■ Exercise directions ■
Return the data below exactly, but only from the line containing "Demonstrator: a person" through the line containing "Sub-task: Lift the", with both of those lines included.

■ Exercise data ■
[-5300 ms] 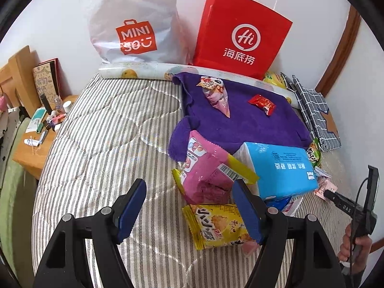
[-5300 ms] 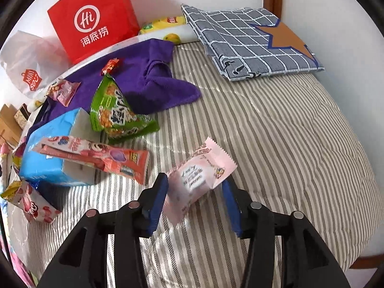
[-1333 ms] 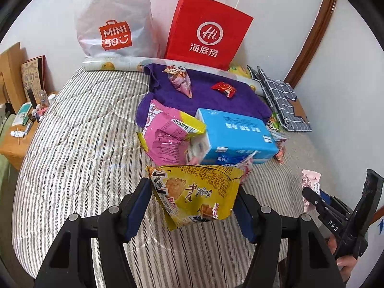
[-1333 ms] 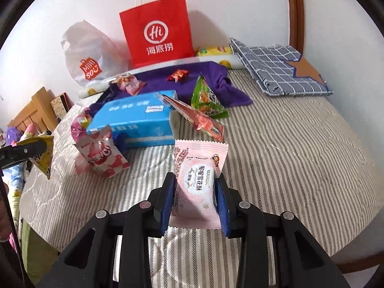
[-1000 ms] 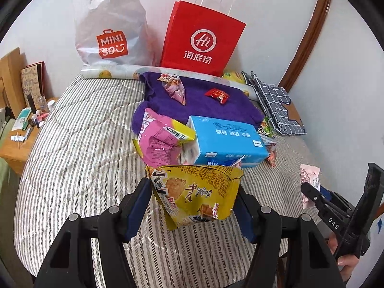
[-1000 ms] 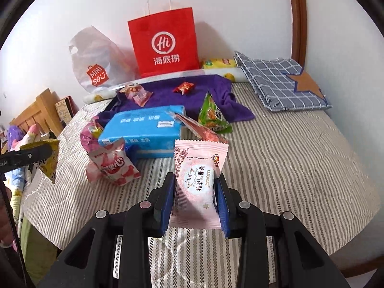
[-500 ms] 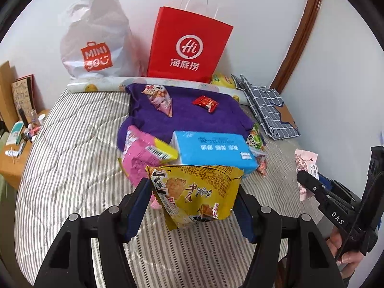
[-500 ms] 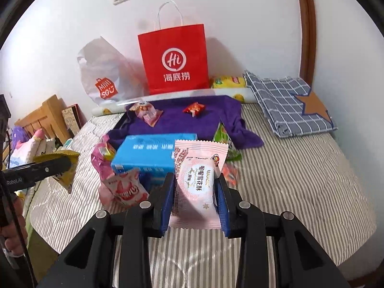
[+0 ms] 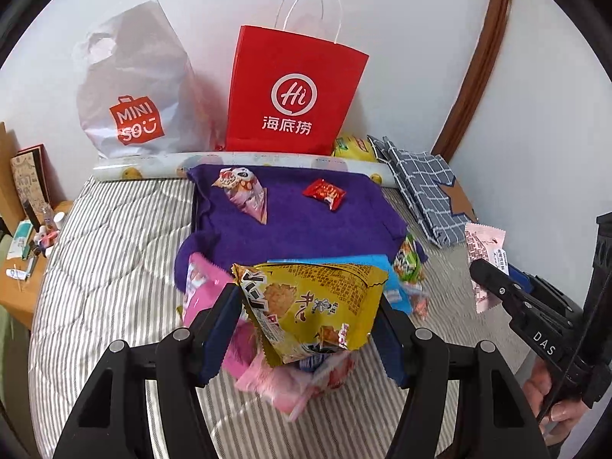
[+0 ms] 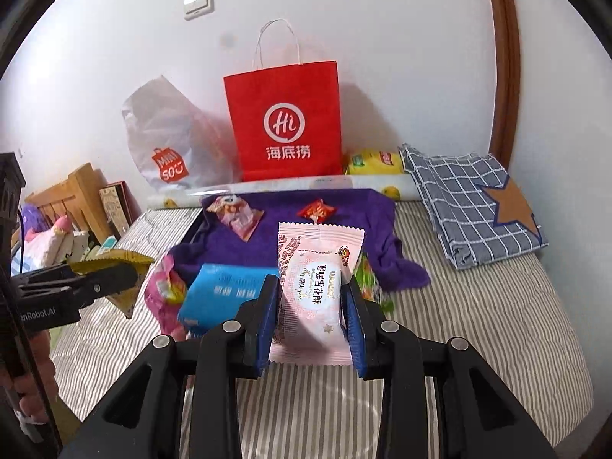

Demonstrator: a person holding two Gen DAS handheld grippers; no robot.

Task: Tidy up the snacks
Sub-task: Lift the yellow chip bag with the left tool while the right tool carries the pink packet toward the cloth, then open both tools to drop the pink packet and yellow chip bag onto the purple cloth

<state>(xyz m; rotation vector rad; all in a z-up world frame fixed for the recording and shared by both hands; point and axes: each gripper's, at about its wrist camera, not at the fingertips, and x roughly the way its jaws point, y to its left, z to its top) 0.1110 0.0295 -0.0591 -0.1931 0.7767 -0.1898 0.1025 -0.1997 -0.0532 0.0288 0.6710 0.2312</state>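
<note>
Here the left gripper [image 9: 310, 321] is clamping a yellow snack bag [image 9: 311, 306], while the right gripper [image 10: 311, 319] is gripping a pink pastry packet [image 10: 313, 290] above the striped bed [image 10: 478, 306].

The left hand-held gripper [image 9: 310, 323] is raised above the striped bed [image 9: 114, 252], its two blue-padded black fingers [image 9: 220, 334] pressed against the sides of a yellow crinkled foil snack bag [image 9: 310, 306], which hangs clear of the bed. The right hand-held gripper [image 10: 310, 321] is likewise lifted above the bed, its blue pads [image 10: 267, 321] clamping a pale pink plastic snack packet [image 10: 313, 290] upright between them. In the left wrist view the person's right hand [image 9: 554, 394] wraps the right tool's handle, off the bed's right side; the left hand [image 10: 26, 375] shows at the bed's left side.
</note>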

■ Exercise result ■
Demonstrator: a person holding two Gen DAS handheld grippers; no robot.

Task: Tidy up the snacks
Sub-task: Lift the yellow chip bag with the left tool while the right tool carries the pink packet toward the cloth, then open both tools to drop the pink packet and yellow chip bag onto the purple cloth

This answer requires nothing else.